Au « Kurdistan Syrien », la bannière étoilée honteusement repliée

Les Kurdes qui connaissent l’histoire européenne doivent ces jours-ci se dirent que le retrait américain de Syrie a des côtés munichois. Et si les boys de l’Oncle Sam n’ont pas (encore) perdu la guerre contre Daesh une chose est certaine  l’Amérique à perdu son honneur.

Ou plutôt, car il faut relativiser, son « commandant en chef », Donald Trump. Celui-ci, pour des raisons purement électoralistes à en effet lâchement abandonné les soldats et milices Kurdes face à une puissante armée turque d’un nouveau sultan auto-proclamé qui ne rêve que d’une chose, rétablir l’Empire Ottoman. Je veux bien sûr parler d’Erdogan.

Trump a fait preuve de lâcheté et de cynisme car les Kurdes ont été les plus fidèles alliés des Occidentaux, les plus courageux sans doute face à la barbarie de Daesh. Et aujourd’hui l’armée US opère un retrait piteux de Syrie comme elle le fit en d’autres temps au Sud-Vietnam laissant ses alliés de l’époque désarmée face à l’armée Nord-Vietnamienne. Hier les militaires américains fuyaient leur ambassade de Saïgon avec un ballet incessant d’hélicoptères, aujourd’hui leurs convois quittent la Syrie sous les huées et les jets de pierres de la population. L’histoire se répète, et ce n’est pas glorieux pour un pays qui se présente comme la première puissance du monde libre.

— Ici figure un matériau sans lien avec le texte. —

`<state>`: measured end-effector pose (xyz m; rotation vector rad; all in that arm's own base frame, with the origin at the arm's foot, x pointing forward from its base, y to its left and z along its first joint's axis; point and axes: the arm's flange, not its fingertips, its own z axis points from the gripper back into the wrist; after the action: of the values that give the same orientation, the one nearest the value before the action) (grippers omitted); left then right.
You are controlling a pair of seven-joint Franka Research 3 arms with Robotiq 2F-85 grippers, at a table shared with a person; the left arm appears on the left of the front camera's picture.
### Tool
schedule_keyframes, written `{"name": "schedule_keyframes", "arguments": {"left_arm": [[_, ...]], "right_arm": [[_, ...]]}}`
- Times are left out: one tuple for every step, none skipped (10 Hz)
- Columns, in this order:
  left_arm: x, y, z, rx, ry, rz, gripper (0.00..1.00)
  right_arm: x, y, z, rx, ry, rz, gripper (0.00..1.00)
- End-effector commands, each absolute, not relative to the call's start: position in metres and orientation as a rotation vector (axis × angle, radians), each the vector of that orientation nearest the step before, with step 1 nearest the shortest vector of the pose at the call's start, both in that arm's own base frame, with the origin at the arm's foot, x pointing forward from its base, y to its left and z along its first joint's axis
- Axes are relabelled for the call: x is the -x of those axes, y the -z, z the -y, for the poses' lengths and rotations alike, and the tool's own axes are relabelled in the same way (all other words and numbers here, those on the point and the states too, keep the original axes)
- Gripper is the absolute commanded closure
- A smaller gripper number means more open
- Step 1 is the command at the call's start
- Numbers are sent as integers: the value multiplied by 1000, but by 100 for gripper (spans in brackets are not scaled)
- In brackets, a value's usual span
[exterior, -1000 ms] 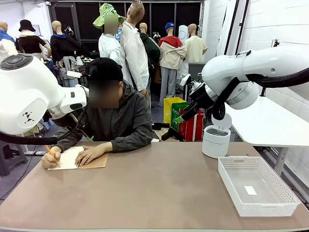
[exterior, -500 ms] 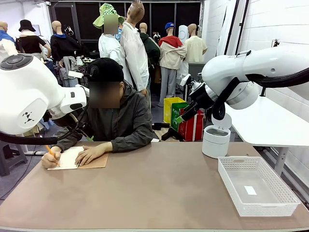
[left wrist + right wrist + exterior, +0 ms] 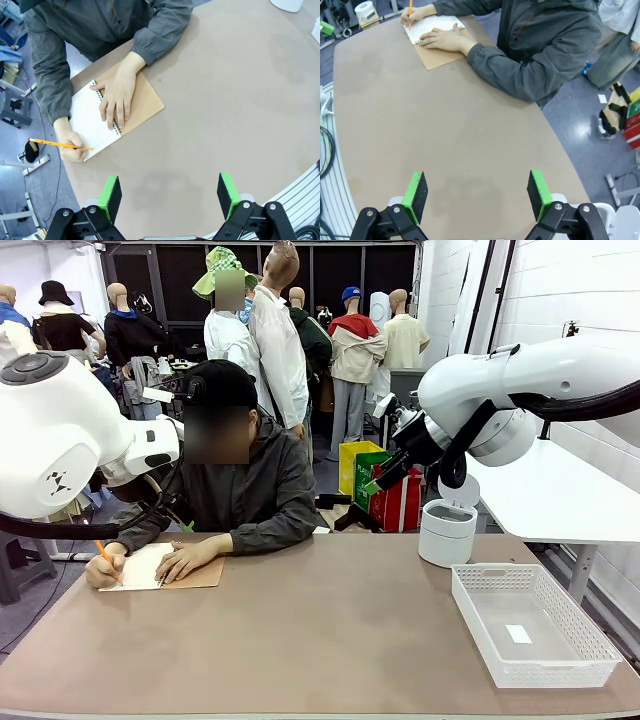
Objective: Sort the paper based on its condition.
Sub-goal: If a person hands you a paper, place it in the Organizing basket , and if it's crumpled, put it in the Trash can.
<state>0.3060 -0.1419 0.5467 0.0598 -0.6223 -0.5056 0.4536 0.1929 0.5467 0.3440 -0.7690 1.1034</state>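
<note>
Paper (image 3: 86, 117) lies well apart from both grippers; left gripper (image 3: 169, 187) hangs over bare table (image 3: 225, 100) with its pads spread wide; right gripper (image 3: 477, 187) is just as wide over the same brown top; the white sheet is the open page of a spiral notebook (image 3: 145, 102) at the far left, one hand (image 3: 116, 97) flat on it, the other hand (image 3: 72, 151) holding a pencil (image 3: 57, 144) to it.

Brown table (image 3: 330, 630). Far left: open spiral notebook (image 3: 142, 566), lying flat. Right side, near edge: white basket (image 3: 540, 672). Just behind the basket, apart: round white bin (image 3: 446, 535), upright.
</note>
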Motion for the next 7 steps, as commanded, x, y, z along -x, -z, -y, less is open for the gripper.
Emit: {"name": "schedule_keyframes", "arguments": {"left_arm": [[-306,-547,141,-66,517,620,0],[-306,-547,141,-66,517,620,0],[-306,-547,141,-66,517,620,0],[-306,-547,141,-66,517,620,0],[-306,-547,141,-66,517,620,0],[-306,-547,141,-66,517,620,0],[-306,-547,141,-66,517,620,0]], "right_arm": [[-454,-548,-193,-348,-1098,768,0],[-454,-548,-193,-348,-1098,768,0],[-454,-548,-193,-348,-1098,768,0],[-454,-548,-193,-348,-1098,768,0],[-454,-548,-193,-348,-1098,768,0],[-454,-548,-193,-348,-1098,768,0],[-454,-548,-193,-348,-1098,768,0]]}}
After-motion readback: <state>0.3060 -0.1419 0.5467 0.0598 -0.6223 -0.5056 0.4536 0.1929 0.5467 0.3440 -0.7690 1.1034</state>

Malheureusement Trump se révèle un peu plus chaque jour comme un avatar de l’histoire, si ce n’est pour l’Amérique elle-même – qui depuis Obama joue l’isolationnisme – mais pour le reste du monde. Qu’a-t-il fait des valeurs de cette grande nation ? Il ne s’écoule pas de nouvelle journée sans qu’il les foulent aux pieds. Si l’on songe à la phrase « on a le président qu’on mérite » on peut imaginer dans quel état de délabrement moral se trouve aujourd’hui ce pays. A-t-on jamais imaginé qu’un président américain puisse dire, comme il vient de le faire : « Les Kurdes, mais ils n’étaient pas présents à nos côtés sur les plages de débarquement de Normandie« .

La procédure d’impeachment engagée contre lui serait beaucoup plus justifiée au regard de l’infamie qu’il vient de commettre, qu’en raison des motifs de politique intérieure invoqués jusque là, et nul doute qu’un jour il devra en répondre devant le tribunal de l’Histoire. Car en offrant à la Turquie, son alliée au sein de l’OTAN, le kurdistan Syrien non seulement il commet une forfaiture mais il prépare la renaissance de Daesh géographiquement vaincu mais toujours vivant idéologiquement. Les milices Kurdes qui gardaient les camps de milliers djihadistes sont en effet appelées, chaque jour un peu plus, sur le front et cela  au détriment de la surveillance des prisonniers.

Ainsi  verra-t-on sans doute très vite Daesh tel le Phénix  renaître de ses cendres et reprendre ses exactions de plus belle. L’hydre Avec le récent attentat dans le saint des saints de la préfecture de police de Paris les français ont pu vérifier que l’hydre de Daesh était loin d’être morte.

Nous avons, nous occidentaux une dette d’honneur envers les Kurdes et notre reconnaissance leur est acquise pour le prix qu’ils ont payé en vies humaines à Kobané, à Raqqa, à Qaraqosh ou Kirkouk.

Mais Trump a désormais envers eux une dette de sang ! Et de celle-là il aura beaucoup de mal à s’acquitter.

Jean-Yves Duval, Directeur d’Ichrono, ancien auditeur au Centre D’études Diplomatiques et Stratégiques.